- Your assignment
Please output, without any change, the lines of the material below from the very first through the one with "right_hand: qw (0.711".

== Segment start ==

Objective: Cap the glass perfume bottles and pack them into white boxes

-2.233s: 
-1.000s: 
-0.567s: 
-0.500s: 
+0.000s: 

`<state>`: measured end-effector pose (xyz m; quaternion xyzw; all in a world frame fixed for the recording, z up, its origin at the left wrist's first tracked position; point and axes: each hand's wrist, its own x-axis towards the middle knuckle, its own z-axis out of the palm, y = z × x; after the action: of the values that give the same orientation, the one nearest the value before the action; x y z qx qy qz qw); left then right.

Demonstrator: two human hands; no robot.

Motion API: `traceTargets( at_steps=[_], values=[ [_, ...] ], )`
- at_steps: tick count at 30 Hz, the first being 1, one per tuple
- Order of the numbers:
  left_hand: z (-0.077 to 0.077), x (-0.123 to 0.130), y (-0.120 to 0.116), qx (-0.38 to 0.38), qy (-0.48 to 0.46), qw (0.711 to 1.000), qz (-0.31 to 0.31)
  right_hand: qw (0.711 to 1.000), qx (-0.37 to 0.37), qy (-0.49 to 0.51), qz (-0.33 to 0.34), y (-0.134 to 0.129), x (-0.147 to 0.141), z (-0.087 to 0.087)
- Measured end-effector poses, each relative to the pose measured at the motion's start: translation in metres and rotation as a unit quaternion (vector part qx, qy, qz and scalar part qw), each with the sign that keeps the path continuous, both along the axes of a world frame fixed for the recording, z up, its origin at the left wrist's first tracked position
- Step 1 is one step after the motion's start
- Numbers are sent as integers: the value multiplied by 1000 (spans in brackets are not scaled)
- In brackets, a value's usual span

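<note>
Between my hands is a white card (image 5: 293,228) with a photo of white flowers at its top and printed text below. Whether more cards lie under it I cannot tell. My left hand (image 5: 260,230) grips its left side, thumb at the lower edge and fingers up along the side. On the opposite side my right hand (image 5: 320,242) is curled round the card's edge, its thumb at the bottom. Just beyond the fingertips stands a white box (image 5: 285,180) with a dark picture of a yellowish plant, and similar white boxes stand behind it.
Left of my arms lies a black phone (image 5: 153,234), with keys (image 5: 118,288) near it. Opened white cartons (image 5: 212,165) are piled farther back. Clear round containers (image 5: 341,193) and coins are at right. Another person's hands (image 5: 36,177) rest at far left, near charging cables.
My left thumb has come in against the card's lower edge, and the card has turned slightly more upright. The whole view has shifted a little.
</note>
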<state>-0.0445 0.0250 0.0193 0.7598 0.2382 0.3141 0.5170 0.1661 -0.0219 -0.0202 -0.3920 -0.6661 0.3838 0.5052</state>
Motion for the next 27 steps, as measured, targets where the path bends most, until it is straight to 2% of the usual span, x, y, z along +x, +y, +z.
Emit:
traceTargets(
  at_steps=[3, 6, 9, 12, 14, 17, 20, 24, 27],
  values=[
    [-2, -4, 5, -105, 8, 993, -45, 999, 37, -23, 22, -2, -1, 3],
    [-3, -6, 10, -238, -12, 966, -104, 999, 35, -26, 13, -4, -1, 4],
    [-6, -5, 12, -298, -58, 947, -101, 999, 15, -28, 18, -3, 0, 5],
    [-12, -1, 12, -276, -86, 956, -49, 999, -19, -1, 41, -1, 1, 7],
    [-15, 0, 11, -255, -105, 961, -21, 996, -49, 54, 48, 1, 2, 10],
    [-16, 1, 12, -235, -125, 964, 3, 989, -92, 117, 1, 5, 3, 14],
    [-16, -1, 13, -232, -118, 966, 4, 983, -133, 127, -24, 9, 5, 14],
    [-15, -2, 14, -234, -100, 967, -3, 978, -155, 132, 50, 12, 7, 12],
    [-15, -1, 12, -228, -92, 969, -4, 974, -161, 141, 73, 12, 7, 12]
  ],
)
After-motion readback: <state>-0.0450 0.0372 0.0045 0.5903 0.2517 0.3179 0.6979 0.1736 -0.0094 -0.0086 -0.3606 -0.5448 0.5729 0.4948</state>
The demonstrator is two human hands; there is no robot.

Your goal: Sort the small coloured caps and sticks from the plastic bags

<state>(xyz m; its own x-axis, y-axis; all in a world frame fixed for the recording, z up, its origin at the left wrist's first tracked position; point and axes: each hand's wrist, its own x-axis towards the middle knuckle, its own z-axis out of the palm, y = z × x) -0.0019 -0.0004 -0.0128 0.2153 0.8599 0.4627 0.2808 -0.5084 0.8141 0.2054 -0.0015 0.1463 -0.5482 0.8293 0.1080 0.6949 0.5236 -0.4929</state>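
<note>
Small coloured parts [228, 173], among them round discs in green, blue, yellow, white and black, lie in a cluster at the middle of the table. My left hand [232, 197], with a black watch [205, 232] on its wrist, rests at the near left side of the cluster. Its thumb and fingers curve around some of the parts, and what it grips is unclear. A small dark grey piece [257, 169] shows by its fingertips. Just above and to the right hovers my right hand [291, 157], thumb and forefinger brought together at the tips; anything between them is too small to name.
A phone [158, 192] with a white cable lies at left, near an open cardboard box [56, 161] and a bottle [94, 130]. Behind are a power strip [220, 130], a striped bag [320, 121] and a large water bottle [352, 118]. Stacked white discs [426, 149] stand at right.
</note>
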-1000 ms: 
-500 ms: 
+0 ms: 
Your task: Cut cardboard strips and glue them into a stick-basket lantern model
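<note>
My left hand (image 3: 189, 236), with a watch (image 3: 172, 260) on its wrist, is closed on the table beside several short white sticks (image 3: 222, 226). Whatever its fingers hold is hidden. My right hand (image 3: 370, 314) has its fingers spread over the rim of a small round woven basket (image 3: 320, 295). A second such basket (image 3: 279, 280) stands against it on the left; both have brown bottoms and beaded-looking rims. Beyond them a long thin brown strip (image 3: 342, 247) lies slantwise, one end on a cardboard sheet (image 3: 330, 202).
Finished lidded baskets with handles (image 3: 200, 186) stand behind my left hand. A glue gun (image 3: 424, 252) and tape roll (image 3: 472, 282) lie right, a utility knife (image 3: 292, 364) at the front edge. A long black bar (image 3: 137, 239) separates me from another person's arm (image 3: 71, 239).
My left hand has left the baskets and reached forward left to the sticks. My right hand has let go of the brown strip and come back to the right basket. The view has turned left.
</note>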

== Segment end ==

- Task solution
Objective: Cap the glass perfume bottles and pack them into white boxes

-2.233s: 
-1.000s: 
-0.567s: 
-0.500s: 
+0.000s: 

`<state>`: measured end-effector pose (xyz m; quaternion xyzw; all in a world frame fixed for the recording, z up, its origin at the left wrist's first tracked position; point and axes: each hand's wrist, its own x-axis towards the middle knuckle, its own z-axis out of the palm, y = z × x; after the action: of the values that give the same orientation, the one nearest the value before the action; x y z qx qy qz qw); left then right.

Demonstrator: two human hands; no robot.

Motion API: `traceTargets( at_steps=[_], values=[ [_, ...] ], )`
- at_steps: tick count at 30 Hz, the first being 1, one per tuple
- Order of the numbers:
  left_hand: z (-0.077 to 0.077), x (-0.123 to 0.130), y (-0.120 to 0.116), qx (-0.38 to 0.38), qy (-0.48 to 0.46), qw (0.711 to 1.000), qz (-0.31 to 0.31)
  right_hand: qw (0.711 to 1.000), qx (-0.37 to 0.37), qy (-0.49 to 0.51), qz (-0.33 to 0.34), y (-0.134 to 0.129), x (-0.147 to 0.141), z (-0.087 to 0.087)

For this exercise, nothing more remains to be given.